____ Information provided

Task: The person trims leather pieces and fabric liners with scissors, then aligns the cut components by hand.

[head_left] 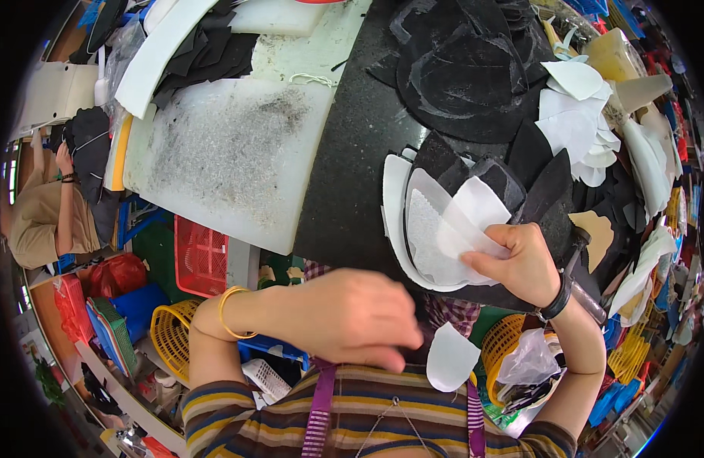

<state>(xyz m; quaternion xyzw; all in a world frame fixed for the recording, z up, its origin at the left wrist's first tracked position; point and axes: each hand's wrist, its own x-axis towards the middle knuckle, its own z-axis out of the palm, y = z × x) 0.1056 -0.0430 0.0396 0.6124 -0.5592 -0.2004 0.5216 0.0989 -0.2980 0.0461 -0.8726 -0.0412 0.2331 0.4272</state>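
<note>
R hand (524,263) pinches a thin white fabric piece (474,221) btwn thumb and fingers, at the near edge of the black work surface (344,183) — the piece lies on top of a fanned stack of white and black cut pieces (443,206). L hand (352,317) hovers low in front of the body, fingers curled, palm down; motion-blurred, so can't tell if it grips anything. Gold bangle (233,313) on L wrist, dark band (558,301) on R wrist. A loose white cut piece (451,359) shows just below the surface edge, near the striped shirt (367,412). Left of the black surface, touching it — a worn white cutting board (222,160). Far side: pile of black shaped pieces (459,69), w/ more white pieces (577,114) to its right. Another person (54,206) sits at far left, well apart.
</note>
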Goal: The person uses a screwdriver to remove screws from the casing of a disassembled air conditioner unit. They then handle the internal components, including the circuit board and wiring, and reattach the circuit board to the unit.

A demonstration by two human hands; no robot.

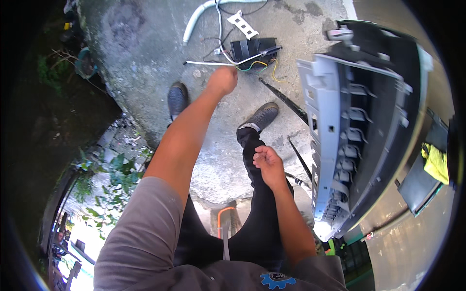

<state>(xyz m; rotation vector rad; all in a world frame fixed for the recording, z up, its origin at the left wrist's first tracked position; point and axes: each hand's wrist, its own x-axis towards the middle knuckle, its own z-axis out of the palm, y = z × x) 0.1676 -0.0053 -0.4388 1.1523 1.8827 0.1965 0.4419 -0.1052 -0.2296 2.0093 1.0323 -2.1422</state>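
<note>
Black box-shaped plastic unit with attached wires [239,50]: count one, lying on the grey concrete ground [216,160], beyond the feet, near the upper middle of the view. Around it: one white flat bracket with rectangular openings [241,23], lying slantwise just above the unit; one thick pale curved hose [193,22], farther up and to the left; one slim white strip [208,63], running leftward from near the unit's lower left corner. Thin wires in yellow and green tones [264,63] trail at the unit's lower edge; tangled, no sure count. Hands, two. Left hand [223,80]: arm stretched well forward, elbow nearly straight, back of the hand upward, fingers curled in close beside the wires and the strip's inner end; cannot tell whether they grip anything. Right hand [270,166]: held back above the right thigh, elbow bent, fingers loosely curled and apart from the palm, nothing seen in them. Dark grey shoes, two: left [178,99], right [262,116], set apart, both short of the unit. At right, one large long white-and-black slatted housing [327,121] stands near the right leg; farther right, one bright yellow cloth [436,164].
</note>
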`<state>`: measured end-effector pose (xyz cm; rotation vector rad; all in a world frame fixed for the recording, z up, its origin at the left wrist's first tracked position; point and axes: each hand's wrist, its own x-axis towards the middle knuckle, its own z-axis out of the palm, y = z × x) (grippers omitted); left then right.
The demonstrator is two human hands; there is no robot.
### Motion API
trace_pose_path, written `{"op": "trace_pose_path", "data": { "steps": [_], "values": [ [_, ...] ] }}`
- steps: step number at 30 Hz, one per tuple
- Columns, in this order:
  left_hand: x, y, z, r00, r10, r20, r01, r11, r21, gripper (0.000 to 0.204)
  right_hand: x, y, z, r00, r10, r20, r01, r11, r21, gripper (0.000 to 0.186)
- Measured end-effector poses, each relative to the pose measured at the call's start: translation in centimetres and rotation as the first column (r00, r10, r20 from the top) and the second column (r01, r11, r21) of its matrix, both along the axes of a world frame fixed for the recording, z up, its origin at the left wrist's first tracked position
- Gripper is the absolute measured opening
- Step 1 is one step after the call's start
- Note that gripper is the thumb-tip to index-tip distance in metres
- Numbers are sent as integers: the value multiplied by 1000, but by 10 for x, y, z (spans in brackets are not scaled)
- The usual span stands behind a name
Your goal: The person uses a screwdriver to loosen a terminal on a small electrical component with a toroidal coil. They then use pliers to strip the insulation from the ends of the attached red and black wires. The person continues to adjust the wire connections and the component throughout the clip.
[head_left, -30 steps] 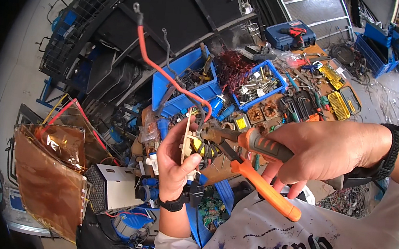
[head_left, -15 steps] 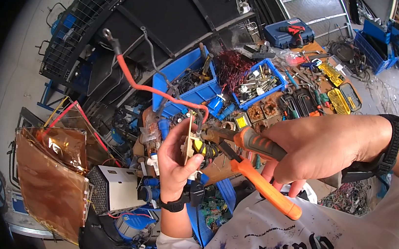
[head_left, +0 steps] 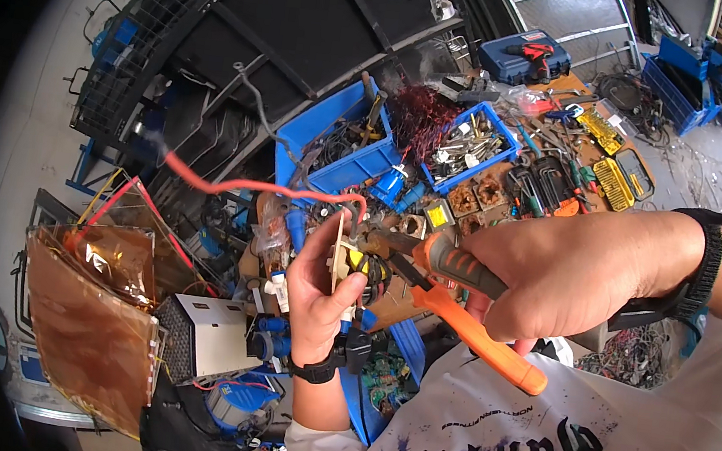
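Observation:
My left hand (head_left: 315, 302) is closed around a small electrical part (head_left: 341, 263) with a pale plate and a yellow-and-black wound body. A thick red cable (head_left: 267, 188) rises from it and stretches left, its far end blurred. A grey cable (head_left: 264, 116) with a ring end stands behind. Gripped in my right hand (head_left: 591, 274) are pliers (head_left: 481, 342) with orange and grey handles, spread apart. Their jaws meet the part near the base of the red cable; whether they bite on the wire I cannot tell.
Beyond my hands are a blue bin (head_left: 345, 166) of scrap and a blue tray (head_left: 470, 184) of metal pieces. Hand tools and a yellow bit set (head_left: 612, 183) lie on the bench. A blue case (head_left: 522, 59) carries a red drill. Copper-coloured sheets (head_left: 93, 311) stand at left.
The red cable's free end has swung down and left and is now blurred. The part and the plier jaws have shifted slightly left. Both grips stay the same.

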<state>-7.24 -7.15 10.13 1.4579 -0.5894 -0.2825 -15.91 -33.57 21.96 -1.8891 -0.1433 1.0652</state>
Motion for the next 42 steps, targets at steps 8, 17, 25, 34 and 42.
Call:
{"op": "trace_pose_path", "data": {
  "steps": [8,17,25,34,42],
  "values": [
    [-1,0,-4,999,19,-39,-20,1000,-21,76,5,3,5,998,39,48,-37,999,-38,23],
    [1,0,-4,998,26,-51,-26,1000,1,75,4,7,-2,994,-6,112,12,998,-56,35],
    [3,-1,-6,997,32,-67,-35,999,-38,73,11,9,-9,997,34,65,-29,997,-73,30],
    [8,3,-11,995,41,-86,-43,999,-21,71,15,10,-16,994,-12,109,13,1000,-8,40],
    [11,4,-14,994,58,-95,-63,996,-56,69,17,11,-29,992,-89,87,79,991,111,44]
  ]
}}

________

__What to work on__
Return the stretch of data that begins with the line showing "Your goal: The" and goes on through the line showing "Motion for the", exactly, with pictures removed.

__Task output__
Your goal: The person uses a screwdriver to loosen a terminal on a small electrical component with a toroidal coil. They then use pliers to strip the insulation from the ends of the attached red and black wires. The person continues to adjust the wire connections and the component throughout the clip.
[head_left, -30 steps] 
[head_left, -15 steps] 
[head_left, +0 steps] 
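Observation:
My left hand (head_left: 315, 302) is closed around a small electrical part (head_left: 341, 263) with a pale plate and a yellow-and-black wound body. A thick red cable (head_left: 267, 188) rises from it and stretches left, its far end blurred. A grey cable (head_left: 264, 116) with a ring end stands behind. Gripped in my right hand (head_left: 591, 274) are pliers (head_left: 481, 342) with orange and grey handles, spread apart. Their jaws meet the part near the base of the red cable; whether they bite on the wire I cannot tell.
Beyond my hands are a blue bin (head_left: 345, 166) of scrap and a blue tray (head_left: 470, 184) of metal pieces. Hand tools and a yellow bit set (head_left: 612, 183) lie on the bench. A blue case (head_left: 522, 59) carries a red drill. Copper-coloured sheets (head_left: 93, 311) stand at left.
The red cable's free end has swung down and left and is now blurred. The part and the plier jaws have shifted slightly left. Both grips stay the same.
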
<state>-7.24 -7.15 10.13 1.4579 -0.5894 -0.2825 -15.91 -33.57 21.96 -1.8891 -0.1433 1.0652</state>
Motion for the next 42 steps, targets at steps 8, 17, 25, 34 and 42.

What the exercise asked for is complete.